#### Brief
Repeat every line of the following material exactly.

#### Supplied data
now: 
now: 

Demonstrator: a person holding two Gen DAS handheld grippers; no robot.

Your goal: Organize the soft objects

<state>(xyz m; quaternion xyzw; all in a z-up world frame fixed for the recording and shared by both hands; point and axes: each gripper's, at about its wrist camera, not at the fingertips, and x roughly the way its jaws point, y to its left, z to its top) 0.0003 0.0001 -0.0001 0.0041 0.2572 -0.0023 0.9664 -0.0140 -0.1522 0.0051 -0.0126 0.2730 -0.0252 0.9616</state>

#### Finished task
now: 
now: 

Demonstrator: a person holding two Gen DAS handheld grippers; no robot.

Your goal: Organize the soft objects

<state>(xyz m; quaternion xyzw; all in a z-up world frame fixed for the recording and shared by both hands; point and axes: each gripper's, at about its wrist camera, not at the fingertips, and x roughly the way its jaws point, y to its left, z to its top) 0.0003 0.0001 -0.0001 0.0041 0.2572 -0.0023 0.9664 -0.0140 -0.1522 0.0051 -0.0126 0.2730 -0.0252 0.9616</state>

The exercise was answered completely.